La résidence principale de l’entrepreneur individuel est un bien insaisissable de plein droit, sauf pour les créanciers dont les droits sont nés avant l’entrée en vigueur de la loi du 6 août 2015 ou dont la créance ne provient pas de l’activité professionnelle du débiteur. Cette insaisissabilité a pour effet de soustraire le bien à l’emprise de la procédure collective ouverte à l’encontre de l’entrepreneur. Mais qu’advient-il de ce bien après la clôture de la liquidation judiciaire pour insuffisance d’actif ? Le créancier auquel l’insaisissabilité est inopposable peut-il reprendre ses poursuites individuelles sur l’immeuble, malgré le principe de non-reprise des poursuites édicté par l’article L. 643-11 du code de commerce ? La Cour de cassation, dans un arrêt du 13 décembre 2023, a répondu par l’affirmative à cette question, en consacrant le maintien du droit de poursuite du créancier sur le bien insaisissable, même après la clôture de la liquidation judiciaire.

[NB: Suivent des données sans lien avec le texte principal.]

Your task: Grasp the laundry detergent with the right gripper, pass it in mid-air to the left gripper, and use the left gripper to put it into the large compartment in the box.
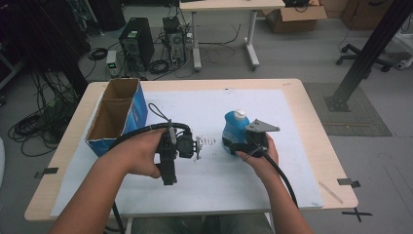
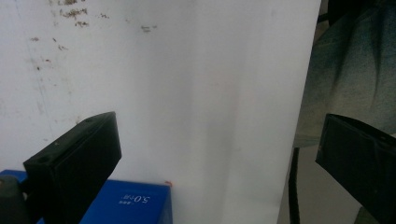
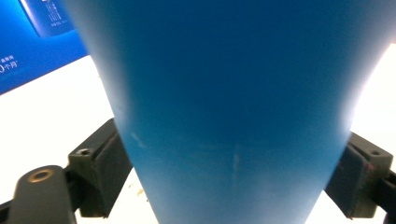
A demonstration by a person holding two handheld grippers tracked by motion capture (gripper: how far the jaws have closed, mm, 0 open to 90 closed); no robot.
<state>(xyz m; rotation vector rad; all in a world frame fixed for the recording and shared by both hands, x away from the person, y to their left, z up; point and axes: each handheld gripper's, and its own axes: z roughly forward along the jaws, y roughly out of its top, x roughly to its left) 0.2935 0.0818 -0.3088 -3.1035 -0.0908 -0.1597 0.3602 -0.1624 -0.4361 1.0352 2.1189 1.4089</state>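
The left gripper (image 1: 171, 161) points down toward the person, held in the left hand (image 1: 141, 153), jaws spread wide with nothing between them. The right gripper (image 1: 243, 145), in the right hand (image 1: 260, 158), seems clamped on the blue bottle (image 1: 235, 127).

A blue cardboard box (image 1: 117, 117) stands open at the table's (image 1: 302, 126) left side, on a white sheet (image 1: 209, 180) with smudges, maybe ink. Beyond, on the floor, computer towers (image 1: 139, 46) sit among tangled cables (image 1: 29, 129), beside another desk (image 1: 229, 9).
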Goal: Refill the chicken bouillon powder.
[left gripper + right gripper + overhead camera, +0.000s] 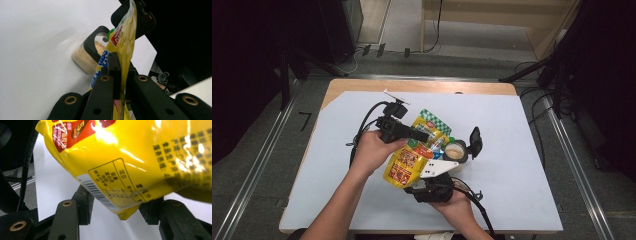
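pinching the soft, slippery yellow snack pouch (pixel 414 150) between left fingers (pixel 115 67); right fingers (pixel 83 202) spread, loosely flanking its crinkly bottom seam.

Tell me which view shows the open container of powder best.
The high view: the container stands beside the yellow pouch, showing its open mouth, beige powder and raised lid. The left gripper view shows its side, partly behind the pouch.
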`<state>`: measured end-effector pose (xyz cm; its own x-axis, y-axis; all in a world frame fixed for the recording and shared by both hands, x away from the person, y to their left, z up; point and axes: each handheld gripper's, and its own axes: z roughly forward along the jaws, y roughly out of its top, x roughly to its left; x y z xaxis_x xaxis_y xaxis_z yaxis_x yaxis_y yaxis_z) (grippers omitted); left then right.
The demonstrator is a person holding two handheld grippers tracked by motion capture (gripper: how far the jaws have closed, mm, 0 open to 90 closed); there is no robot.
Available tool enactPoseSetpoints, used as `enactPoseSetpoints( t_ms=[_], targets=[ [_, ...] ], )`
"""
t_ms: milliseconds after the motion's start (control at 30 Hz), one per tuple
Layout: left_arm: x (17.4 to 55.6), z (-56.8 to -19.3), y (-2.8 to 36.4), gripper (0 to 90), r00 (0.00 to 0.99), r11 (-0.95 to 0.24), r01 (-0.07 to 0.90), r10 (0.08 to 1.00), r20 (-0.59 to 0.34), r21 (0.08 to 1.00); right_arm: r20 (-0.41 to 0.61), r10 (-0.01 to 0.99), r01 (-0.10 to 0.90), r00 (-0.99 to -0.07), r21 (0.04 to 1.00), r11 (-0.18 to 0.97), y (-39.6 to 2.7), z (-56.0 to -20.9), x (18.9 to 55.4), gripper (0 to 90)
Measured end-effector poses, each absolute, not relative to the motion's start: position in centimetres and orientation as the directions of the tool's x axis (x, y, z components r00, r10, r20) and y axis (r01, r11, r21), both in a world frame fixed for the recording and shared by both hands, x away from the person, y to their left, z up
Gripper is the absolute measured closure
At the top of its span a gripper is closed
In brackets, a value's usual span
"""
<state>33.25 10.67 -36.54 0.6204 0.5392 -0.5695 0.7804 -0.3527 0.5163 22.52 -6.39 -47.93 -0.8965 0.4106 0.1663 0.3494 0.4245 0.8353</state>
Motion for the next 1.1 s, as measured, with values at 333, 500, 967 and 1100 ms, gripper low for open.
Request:
enactPoseSetpoints(
  t_ms=[333, 500, 967, 1100],
  targets=[
    [33.1, -36.2, 11.6, 90.0, 0.609, -0.332, 0.789, 0.532, -0.589, 0.516, 0.167, 0.418, 0.354, -0.893, 0.835, 0.422, -6.4, -48.0, 22.7, 51.9],
    [33.1, -36.0, 12.0, 90.0, 0.609, -0.325, 0.788, 0.535, -0.586, 0.522, 0.173, 0.425, 0.362, -0.889, 0.834, 0.417, -6.6, -48.1, 22.8, 50.6],
    [33.2, -35.5, 13.4, 90.0, 0.602, -0.293, 0.789, 0.542, -0.587, 0.54, 0.211, 0.474, 0.417, -0.855, 0.823, 0.386, -7.5, -48.2, 23.5, 49.7],
    [33.2, -35.3, 14.0, 90.0, 0.599, -0.277, 0.788, 0.549, -0.583, 0.55, 0.224, 0.489, 0.433, -0.843, 0.821, 0.372, -7.8, -48.2, 23.7, 49.2]
  ],
)
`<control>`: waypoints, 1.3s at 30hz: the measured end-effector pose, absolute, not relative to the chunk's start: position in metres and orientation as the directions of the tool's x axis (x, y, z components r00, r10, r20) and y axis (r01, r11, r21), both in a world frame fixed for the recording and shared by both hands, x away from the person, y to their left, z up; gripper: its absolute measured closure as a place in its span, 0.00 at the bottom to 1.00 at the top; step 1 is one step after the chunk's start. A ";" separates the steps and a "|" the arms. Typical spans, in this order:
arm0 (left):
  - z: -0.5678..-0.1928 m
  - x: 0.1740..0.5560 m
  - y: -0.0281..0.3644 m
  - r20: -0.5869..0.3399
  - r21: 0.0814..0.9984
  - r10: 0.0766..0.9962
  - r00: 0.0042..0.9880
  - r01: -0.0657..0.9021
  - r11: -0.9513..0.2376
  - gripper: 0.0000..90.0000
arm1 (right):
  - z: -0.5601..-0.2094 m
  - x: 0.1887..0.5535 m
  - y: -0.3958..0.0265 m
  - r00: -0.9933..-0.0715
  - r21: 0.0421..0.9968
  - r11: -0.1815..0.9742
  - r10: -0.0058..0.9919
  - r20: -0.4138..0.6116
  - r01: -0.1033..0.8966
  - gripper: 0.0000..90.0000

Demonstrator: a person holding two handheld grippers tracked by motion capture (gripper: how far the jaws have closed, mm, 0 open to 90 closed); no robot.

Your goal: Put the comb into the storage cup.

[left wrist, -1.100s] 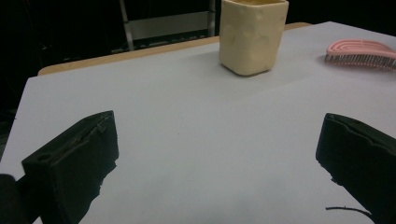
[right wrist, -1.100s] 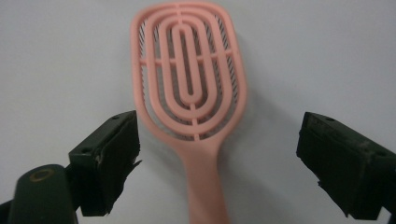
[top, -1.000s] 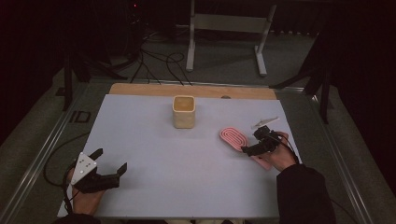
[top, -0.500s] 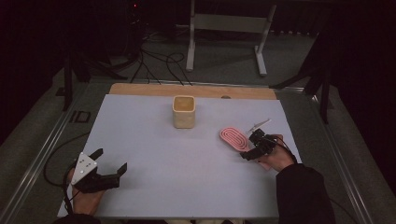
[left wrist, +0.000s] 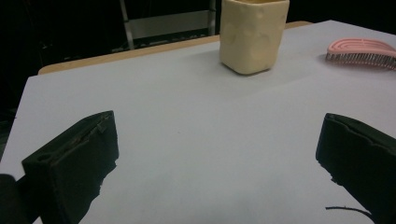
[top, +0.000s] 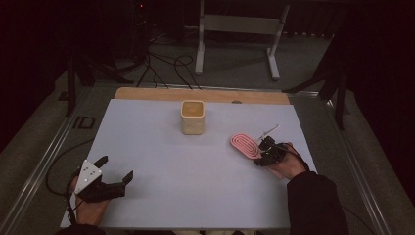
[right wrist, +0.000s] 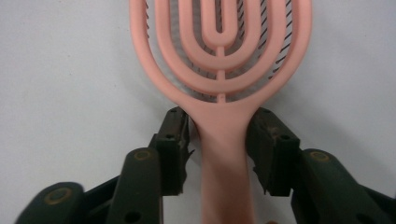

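Left gripper (top: 105, 177): rests on the counter (top: 161, 161) at about 7 o'clock in the high view, held in the person's left hand (top: 88, 208). Its jaws stand wide apart with nothing between them; the left gripper view shows bare counter surface in the gap.

Cream cup (top: 192, 117): stands upright at about 12 o'clock from the counter's middle, well apart from both grippers. It appears again in the left gripper view (left wrist: 253, 35), at 12 o'clock ahead of the jaws.

Pink hairbrush (top: 246, 145): lies flat on the counter at about 3 o'clock, bristles down, its oval head pointing toward 10 o'clock and its handle running back toward 4 o'clock into the right gripper.

Right gripper (top: 264, 151): held in the person's right hand (top: 288, 166) at the hairbrush's handle end. Its jaws have just been closing, with the handle between them. In the right gripper view the two jaws flank the neck of the hairbrush (right wrist: 222, 70) just below the head; both pads sit against or just beside the handle, and a firm clamp cannot be confirmed.
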State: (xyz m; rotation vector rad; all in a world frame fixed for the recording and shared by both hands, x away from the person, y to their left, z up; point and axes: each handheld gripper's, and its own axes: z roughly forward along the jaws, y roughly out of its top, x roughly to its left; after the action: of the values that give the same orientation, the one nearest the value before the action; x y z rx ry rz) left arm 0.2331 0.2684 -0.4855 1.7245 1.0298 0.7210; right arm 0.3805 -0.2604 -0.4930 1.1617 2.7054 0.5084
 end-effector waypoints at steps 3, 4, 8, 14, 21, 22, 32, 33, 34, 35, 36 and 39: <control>-0.485 0.233 0.268 0.012 0.933 0.884 0.468 0.312 -0.178 0.00 | -0.494 0.381 -0.260 -0.689 0.362 0.642 0.725 -0.001 0.676 0.70; -0.485 0.233 0.268 0.012 0.933 0.884 0.468 0.312 -0.177 0.00 | -0.494 0.381 -0.260 -0.692 0.360 0.646 0.722 -0.001 0.673 0.70; -0.485 0.233 0.268 0.012 0.933 0.883 0.468 0.313 -0.178 0.00 | -0.494 0.382 -0.260 -0.690 0.357 0.644 0.724 0.001 0.676 0.70; -0.485 0.233 0.268 0.012 0.933 0.884 0.468 0.312 -0.179 0.00 | -0.494 0.381 -0.259 -0.686 0.350 0.644 0.728 -0.005 0.680 0.72; -0.485 0.233 0.268 0.011 0.933 0.883 0.468 0.313 -0.177 0.00 | -0.494 0.379 -0.257 -0.694 0.352 0.654 0.720 -0.021 0.669 0.77; -0.485 0.233 0.268 0.011 0.933 0.884 0.468 0.313 -0.178 0.00 | -0.494 0.379 -0.257 -0.692 0.352 0.653 0.722 -0.020 0.670 0.77; -0.486 0.234 0.268 0.011 0.932 0.883 0.468 0.315 -0.179 0.00 | -0.491 0.376 -0.260 -0.670 0.403 0.617 0.742 -0.010 0.677 0.78; -0.486 0.234 0.268 0.011 0.932 0.883 0.469 0.316 -0.179 0.00 | -0.490 0.375 -0.261 -0.668 0.410 0.612 0.744 -0.009 0.677 0.78; -0.486 0.234 0.268 0.012 0.932 0.883 0.469 0.316 -0.180 0.00 | -0.489 0.375 -0.261 -0.662 0.416 0.603 0.750 -0.005 0.680 0.78; -0.486 0.234 0.267 0.012 0.932 0.883 0.469 0.316 -0.180 0.00 | -0.488 0.375 -0.262 -0.661 0.423 0.599 0.750 0.001 0.680 0.78; -0.486 0.234 0.267 0.012 0.932 0.883 0.469 0.315 -0.180 0.00 | -0.487 0.374 -0.262 -0.658 0.430 0.594 0.753 0.000 0.680 0.78; -0.486 0.234 0.267 0.013 0.932 0.884 0.468 0.315 -0.180 0.00 | -0.484 0.373 -0.262 -0.651 0.452 0.584 0.759 -0.008 0.675 0.78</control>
State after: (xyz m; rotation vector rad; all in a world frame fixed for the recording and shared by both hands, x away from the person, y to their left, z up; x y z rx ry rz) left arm 0.2338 0.2675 -0.4862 1.7290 1.0309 0.7212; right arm 0.3725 -0.2619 -0.4843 1.1983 2.6126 0.6186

L’affaire soumise à la Cour de cassation (Com. 13 décembre 2023, n°22-19749) concernait deux époux qui avaient fait l’objet d’une procédure de liquidation judiciaire, clôturée pour insuffisance d’actif. Une banque, qui avait consenti aux époux un crédit pour l’acquisition de leur résidence principale, avait déclaré une créance représentant le solde du prêt. Après la clôture de la liquidation, la banque avait signifié un commandement de payer valant saisie immobilière, puis avait assigné les époux à l’audience d’orientation du juge de l’exécution. Les débiteurs avaient soulevé l’irrecevabilité de la demande, en invoquant l’article L. 643-11 du code de commerce, qui dispose que le jugement de clôture de la liquidation judiciaire pour insuffisance d’actif ne fait pas recouvrer aux créanciers l’exercice individuel de leurs actions contre le débiteur, sauf dans certains cas limitativement énumérés. Les juges du fond avaient accueilli l’argument des débiteurs, en estimant que l’action de la banque ne rentrait dans aucune des exceptions prévues par le texte.
La Cour de cassation a censuré cette décision, en se fondant sur les articles L. 526-1 et L. 643-11 du code de commerce. Elle a rappelé que, selon le premier texte, le créancier auquel l’insaisissabilité de la résidence principale est inopposable peut exercer son droit de poursuite sur l’immeuble, indépendamment de ses droits dans la procédure collective du propriétaire de ce bien. Elle en a déduit que, selon le second texte, le créancier conserve ce droit, même postérieurement à la clôture de la liquidation judiciaire pour insuffisance d’actif, sans que le principe de non-reprise des poursuites individuelles y fasse obstacle.
La solution retenue par la Cour de cassation est conforme à la logique du régime de l’insaisissabilité de la résidence principale de l’entrepreneur individuel. En effet, ce régime repose sur l’idée que le bien insaisissable échappe à l’effet réel de la procédure collective, qui ne porte que sur les biens du débiteur affectés à son activité professionnelle. Le créancier auquel l’insaisissabilité est inopposable n’est donc pas soumis aux règles de la procédure, qui visent à assurer l’égalité des créanciers et la réalisation du patrimoine du débiteur. Il conserve le droit d’appréhender l’immeuble, comme s’il n’y avait pas de procédure collective. Il serait illogique de lui interdire de reprendre ses poursuites après la clôture de la liquidation judiciaire, alors qu’il n’a jamais perdu ce droit pendant la procédure. La clôture de la liquidation judiciaire pour insuffisance d’actif n’a pas pour effet d’effacer les dettes du débiteur, mais seulement de mettre fin à la procédure. Le créancier auquel l’insaisissabilité est inopposable peut donc continuer à exercer son action contre le débiteur, sur le fondement du droit commun.
L’arrêt du 13 décembre 2023 apporte ainsi une précision importante sur le sort de la résidence principale de l’entrepreneur individuel après la clôture de la liquidation judiciaire. Il confirme que l’insaisissabilité de ce bien est une mesure relative, qui ne protège pas le débiteur contre tous ses créanciers, et qui ne lui garantit pas de conserver son bien indéfiniment. Il montre aussi que le principe de non-reprise des poursuites individuelles après la clôture de la liquidation judiciaire n’est pas absolu, et qu’il doit être concilié avec le respect du droit de propriété du créancier sur le bien insaisissable. Il illustre enfin la complexité du régime de l’insaisissabilité de la résidence principale de l’entrepreneur individuel, qui soulève de nombreuses difficultés pratiques et juridiques, et qui appelle peut-être une réforme plus globale et plus cohérente.